Handling and Importing Various Data Formats

Overview:

This week’s assignment focused on creating four files in different formats—JSON, HTML, XML, and Parquet. Each file contained a structured table of information including attributes such as title, author, language, year of publication, and more. The goal was to demonstrate how to create data tables in these formats and practice importing them into R as data frames. By working with multiple formats, we gained insights into the versatility of each format and their use cases in data storage and analysis. This task also helped us strengthen our skills in reading and handling diverse data formats in R

library(dplyr)
## 
## Attaching package: 'dplyr'
## The following objects are masked from 'package:stats':
## 
##     filter, lag
## The following objects are masked from 'package:base':
## 
##     intersect, setdiff, setequal, union
library(tidyverse)
## ── Attaching core tidyverse packages ──────────────────────── tidyverse 2.0.0 ──
## ✔ forcats   1.0.0     ✔ readr     2.1.5
## ✔ ggplot2   3.4.4     ✔ stringr   1.5.1
## ✔ lubridate 1.9.3     ✔ tibble    3.2.1
## ✔ purrr     1.0.2     ✔ tidyr     1.3.1
## ── Conflicts ────────────────────────────────────────── tidyverse_conflicts() ──
## ✖ dplyr::filter() masks stats::filter()
## ✖ dplyr::lag()    masks stats::lag()
## ℹ Use the conflicted package (<http://conflicted.r-lib.org/>) to force all conflicts to become errors

HTML

To import the HTML data, I first created and uploaded the HTML file containing the information to GitHub. I used the rvest package in R to handle the extraction process. I passed the GitHub URL through the read_html() function, which retrieves the raw HTML data and stores it as an xml_document in the form of an xml_node. Then, using the html_nodes() function from the dplyr package, I located the table within the HTML data by specifying the “table” argument. This method efficiently extracts the table from the HTML structure for further analysis.

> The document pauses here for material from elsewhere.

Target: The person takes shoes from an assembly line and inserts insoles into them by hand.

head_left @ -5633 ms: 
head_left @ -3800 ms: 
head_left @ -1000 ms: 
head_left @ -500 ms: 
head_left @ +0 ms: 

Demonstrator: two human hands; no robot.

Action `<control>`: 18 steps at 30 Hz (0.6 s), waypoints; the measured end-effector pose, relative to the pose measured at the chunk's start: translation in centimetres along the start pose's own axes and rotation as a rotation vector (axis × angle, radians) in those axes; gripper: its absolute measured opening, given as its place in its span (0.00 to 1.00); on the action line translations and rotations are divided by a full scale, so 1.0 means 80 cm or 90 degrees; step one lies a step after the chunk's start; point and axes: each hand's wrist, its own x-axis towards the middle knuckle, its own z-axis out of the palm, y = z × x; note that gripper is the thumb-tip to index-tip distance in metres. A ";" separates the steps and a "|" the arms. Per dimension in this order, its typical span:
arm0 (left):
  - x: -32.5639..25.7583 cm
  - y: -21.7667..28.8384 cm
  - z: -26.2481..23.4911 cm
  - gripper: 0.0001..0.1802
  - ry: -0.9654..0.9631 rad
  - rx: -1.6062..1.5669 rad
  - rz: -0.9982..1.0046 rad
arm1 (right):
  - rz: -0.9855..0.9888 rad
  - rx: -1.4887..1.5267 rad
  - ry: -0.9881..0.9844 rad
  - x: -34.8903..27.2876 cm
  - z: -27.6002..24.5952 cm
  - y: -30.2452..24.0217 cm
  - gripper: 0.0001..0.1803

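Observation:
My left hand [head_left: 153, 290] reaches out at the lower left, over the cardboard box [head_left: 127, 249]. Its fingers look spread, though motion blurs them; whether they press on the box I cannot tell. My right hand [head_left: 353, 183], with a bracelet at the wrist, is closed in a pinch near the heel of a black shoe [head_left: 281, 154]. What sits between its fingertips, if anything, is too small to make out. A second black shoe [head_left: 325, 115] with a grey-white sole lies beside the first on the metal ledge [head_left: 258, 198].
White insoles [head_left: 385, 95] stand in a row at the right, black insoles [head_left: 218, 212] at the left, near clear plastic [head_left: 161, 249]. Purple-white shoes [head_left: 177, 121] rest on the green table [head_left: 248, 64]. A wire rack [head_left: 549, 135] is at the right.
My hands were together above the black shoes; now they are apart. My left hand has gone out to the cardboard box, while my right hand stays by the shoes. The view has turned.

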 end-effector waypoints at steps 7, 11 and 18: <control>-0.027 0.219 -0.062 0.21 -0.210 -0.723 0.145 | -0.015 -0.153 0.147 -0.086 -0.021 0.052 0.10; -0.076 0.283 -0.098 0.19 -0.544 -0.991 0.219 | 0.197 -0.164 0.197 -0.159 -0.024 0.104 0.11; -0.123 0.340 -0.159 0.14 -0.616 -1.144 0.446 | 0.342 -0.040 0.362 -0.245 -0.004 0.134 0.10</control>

After extracting the data from the table, I place it in the data frame html_data.

# Load the necessary library for web scraping
library(rvest)
## Warning: package 'rvest' was built under R version 4.3.3
## 
## Attaching package: 'rvest'
## The following object is masked from 'package:readr':
## 
##     guess_encoding
# URL to the HTML file on GitHub containing the table of data
html_url = "https://raw.githubusercontent.com/Shriyanshh/Week-7-Assignment/refs/heads/main/data.html"

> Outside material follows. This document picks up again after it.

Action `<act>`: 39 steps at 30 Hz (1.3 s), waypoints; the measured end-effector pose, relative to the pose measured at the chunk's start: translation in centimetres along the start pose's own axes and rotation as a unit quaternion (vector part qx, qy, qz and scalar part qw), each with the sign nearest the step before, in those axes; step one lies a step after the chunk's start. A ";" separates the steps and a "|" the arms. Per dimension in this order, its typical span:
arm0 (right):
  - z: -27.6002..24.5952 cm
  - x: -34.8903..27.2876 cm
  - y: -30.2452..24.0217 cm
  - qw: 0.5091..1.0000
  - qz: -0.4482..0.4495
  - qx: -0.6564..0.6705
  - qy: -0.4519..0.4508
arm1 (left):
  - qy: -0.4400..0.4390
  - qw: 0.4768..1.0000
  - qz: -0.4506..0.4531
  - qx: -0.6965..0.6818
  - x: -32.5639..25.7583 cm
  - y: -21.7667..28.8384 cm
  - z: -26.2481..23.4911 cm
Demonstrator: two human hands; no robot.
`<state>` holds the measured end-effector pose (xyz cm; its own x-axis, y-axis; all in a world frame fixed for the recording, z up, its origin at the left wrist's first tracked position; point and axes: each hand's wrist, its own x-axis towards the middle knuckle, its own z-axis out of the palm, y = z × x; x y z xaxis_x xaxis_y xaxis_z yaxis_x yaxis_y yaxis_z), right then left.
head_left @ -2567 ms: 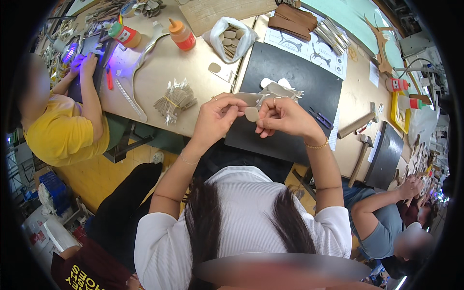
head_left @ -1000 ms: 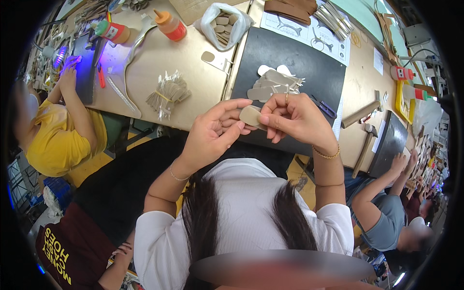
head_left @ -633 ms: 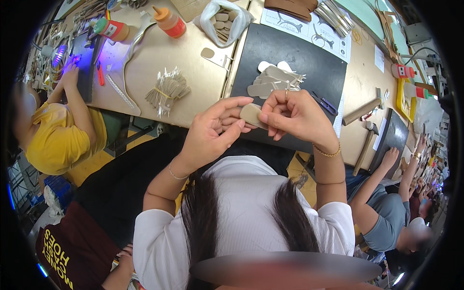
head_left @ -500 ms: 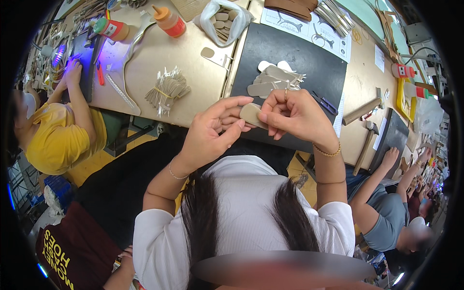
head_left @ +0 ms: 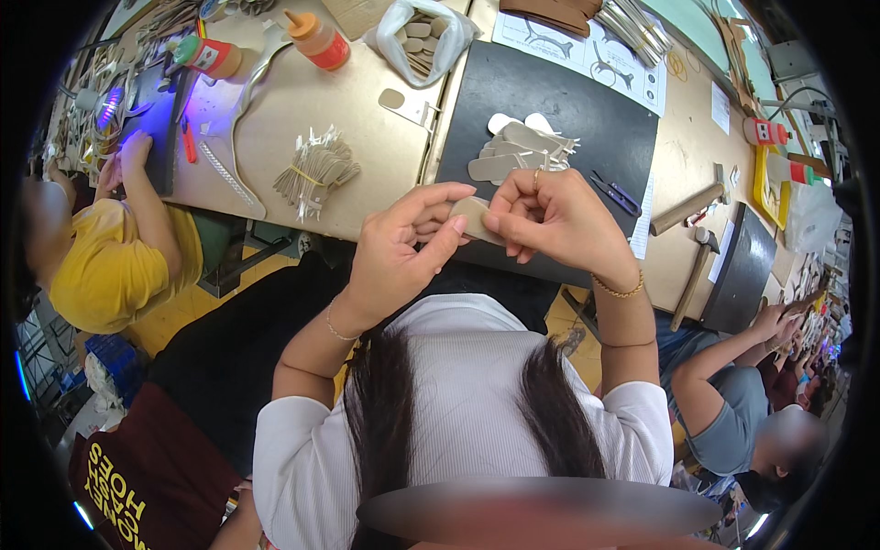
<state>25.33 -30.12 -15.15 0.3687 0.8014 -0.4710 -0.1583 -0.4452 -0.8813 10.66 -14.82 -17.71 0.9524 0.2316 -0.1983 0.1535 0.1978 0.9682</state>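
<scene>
Both hands are pinching one small tan oval piece [head_left: 477, 218] above the near edge of the black mat [head_left: 587, 110]: left hand [head_left: 399, 252] gripping its left end, right hand [head_left: 555, 220] its right. A loosening grip risks dropping it off the counter [head_left: 275, 119] into the lap.

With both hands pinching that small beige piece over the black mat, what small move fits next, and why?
Probably set the beige piece down on the pile of similar pieces on the black mat. The left hand and right hand both pinch it just short of that pile, with nothing in between.
</scene>
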 end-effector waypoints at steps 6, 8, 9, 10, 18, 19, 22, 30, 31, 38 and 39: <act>0.2 -0.4 0.1 0.999 0.003 -0.035 0.038 | 0.018 1.000 0.000 -0.015 0.1 -0.6 0.7; 0.3 -0.6 0.4 0.992 0.012 -0.095 0.082 | 0.021 1.000 -0.008 -0.021 0.1 -0.7 0.7; 0.3 -0.7 0.5 0.988 0.008 -0.114 0.101 | 0.024 0.999 -0.013 -0.018 0.1 -0.7 0.8; 0.1 -0.9 0.7 0.982 0.003 -0.133 0.132 | 0.028 0.999 -0.024 -0.018 0.1 -0.7 0.8; -0.3 -0.4 3.1 0.963 -0.197 -0.022 0.183 | 0.052 0.997 0.015 -0.060 0.7 -0.8 0.3; 0.1 -0.1 3.4 0.959 -0.221 -0.014 0.178 | 0.050 0.996 0.011 -0.067 0.7 -0.7 0.3; 0.9 0.6 3.6 0.972 -0.193 0.028 0.131 | 0.045 0.997 0.019 -0.053 0.6 -0.8 0.6; 1.7 1.2 3.2 0.975 -0.131 0.139 0.114 | 0.041 0.998 0.019 -0.053 0.5 -1.5 0.5; 1.8 1.4 3.3 0.973 -0.132 0.156 0.113 | 0.041 0.997 0.018 -0.055 0.5 -1.6 0.4; 1.0 4.6 3.9 0.963 -0.191 0.039 0.187 | 0.093 0.995 0.030 -0.004 3.6 -3.1 -2.0; 0.5 5.5 3.7 0.949 -0.213 -0.010 0.232 | 0.112 0.993 0.019 0.014 4.8 -3.2 -3.1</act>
<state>26.30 -27.15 -21.03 0.7596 0.6504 -0.0007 0.1108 -0.1305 -0.9852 13.90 -11.37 -22.27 0.8758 0.4446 -0.1876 0.1286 0.1598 0.9787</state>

# Read the HTML content from the GitHub URL
git_html = read_html(html_url)

# Check the class of the object to ensure it has been read correctly as HTML
class(git_html)
## [1] "xml_document" "xml_node"
# Extract the first table from the HTML document into a data frame
html_data = git_html %>% 
  html_nodes("table") %>%  # Find all the tables in the HTML document
  .[[1]] %>%               # Select the first table (if there are multiple tables)
  html_table()             # Convert the HTML table into a data frame

# Display the extracted data frame
html_data

JSON

To import the JSON data, I utilized both the jsonlite and httr packages. First, I used httr’s GET() function to retrieve the JSON data from the web page, storing the result in git_json, which holds the data as a response object. Next, I applied httr’s content() function to extract the raw data from the response and store it as a character vector. Following that, I used jsonlite’s fromJSON() function to parse the JSON file and convert it into a list. By setting flatten=TRUE, I ensured that the list was transformed into a wide data frame format. Finally, I converted the list into a data frame for further analysis.

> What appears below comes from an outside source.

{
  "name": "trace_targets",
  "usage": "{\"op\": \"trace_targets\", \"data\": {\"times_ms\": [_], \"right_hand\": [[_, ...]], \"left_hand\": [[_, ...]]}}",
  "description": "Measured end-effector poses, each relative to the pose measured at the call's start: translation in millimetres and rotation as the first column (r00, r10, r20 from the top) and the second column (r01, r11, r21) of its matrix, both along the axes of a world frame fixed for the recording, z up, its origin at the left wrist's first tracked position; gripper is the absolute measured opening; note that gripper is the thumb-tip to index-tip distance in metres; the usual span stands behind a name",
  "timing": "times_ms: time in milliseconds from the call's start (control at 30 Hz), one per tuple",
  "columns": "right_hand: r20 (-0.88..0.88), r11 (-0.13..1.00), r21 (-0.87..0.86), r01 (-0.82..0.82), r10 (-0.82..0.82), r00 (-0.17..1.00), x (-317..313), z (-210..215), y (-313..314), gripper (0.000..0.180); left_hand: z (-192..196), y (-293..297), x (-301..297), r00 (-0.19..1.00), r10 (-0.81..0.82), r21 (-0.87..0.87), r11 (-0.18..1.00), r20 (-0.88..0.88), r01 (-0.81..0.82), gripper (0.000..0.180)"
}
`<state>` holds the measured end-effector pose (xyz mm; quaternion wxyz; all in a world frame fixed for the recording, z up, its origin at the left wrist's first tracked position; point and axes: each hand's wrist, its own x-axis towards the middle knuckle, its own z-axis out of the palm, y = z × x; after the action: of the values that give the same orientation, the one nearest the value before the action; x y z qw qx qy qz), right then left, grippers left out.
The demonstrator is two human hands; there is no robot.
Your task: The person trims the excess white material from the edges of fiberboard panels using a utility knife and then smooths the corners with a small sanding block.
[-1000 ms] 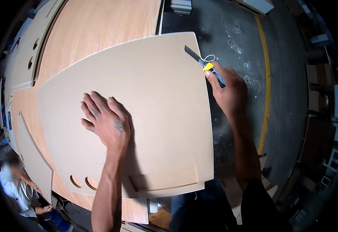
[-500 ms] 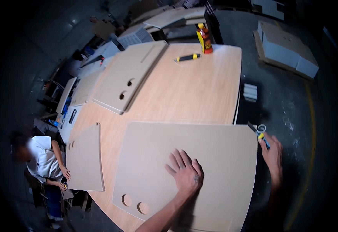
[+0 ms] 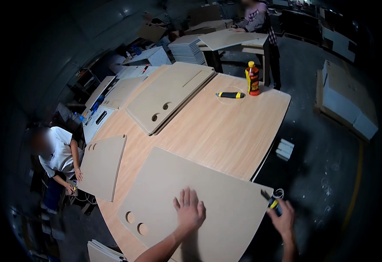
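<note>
My left hand (image 3: 190, 213) lies flat on a large beige panel (image 3: 164, 174), fingers stretched out, holding nothing. Two round holes pierce this panel near its left corner. At its far right corner, my right hand (image 3: 282, 218) is closed around a utility knife (image 3: 274, 203) with a yellow and dark handle. The blade points away from me at the panel's edge; whether it touches cannot be made out. A thin pale curl of strip (image 3: 278, 193) stands beside the blade.
The wood-grain table (image 3: 217, 135) bears stacked panels (image 3: 173, 96), a red bottle with yellow cap (image 3: 252, 79) and a black-yellow cutter (image 3: 231, 95). At left, a person in white (image 3: 60, 150) handles another panel (image 3: 102, 168). A second person (image 3: 256, 19) stands at the back. Wrapped boards (image 3: 346, 98) lie right.
The view has shifted and turned, so the table and panel sit lower and tilted. My left hand remains flat on the panel, and my right still grips the knife near the same corner.
</note>
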<state>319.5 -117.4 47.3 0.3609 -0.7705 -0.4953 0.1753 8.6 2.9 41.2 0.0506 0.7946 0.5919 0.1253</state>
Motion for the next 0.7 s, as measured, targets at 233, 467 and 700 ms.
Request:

# Load the necessary libraries for working with JSON data and making web requests
library(jsonlite)  # For parsing JSON data
## Warning: package 'jsonlite' was built under R version 4.3.3
## 
## Attaching package: 'jsonlite'
## The following object is masked from 'package:purrr':
## 
##     flatten
library(httr)      # For handling HTTP requests
## Warning: package 'httr' was built under R version 4.3.3
# JSON file URL from GitHub
json_url = "https://raw.githubusercontent.com/Shriyanshh/Week-7-Assignment/refs/heads/main/data.json"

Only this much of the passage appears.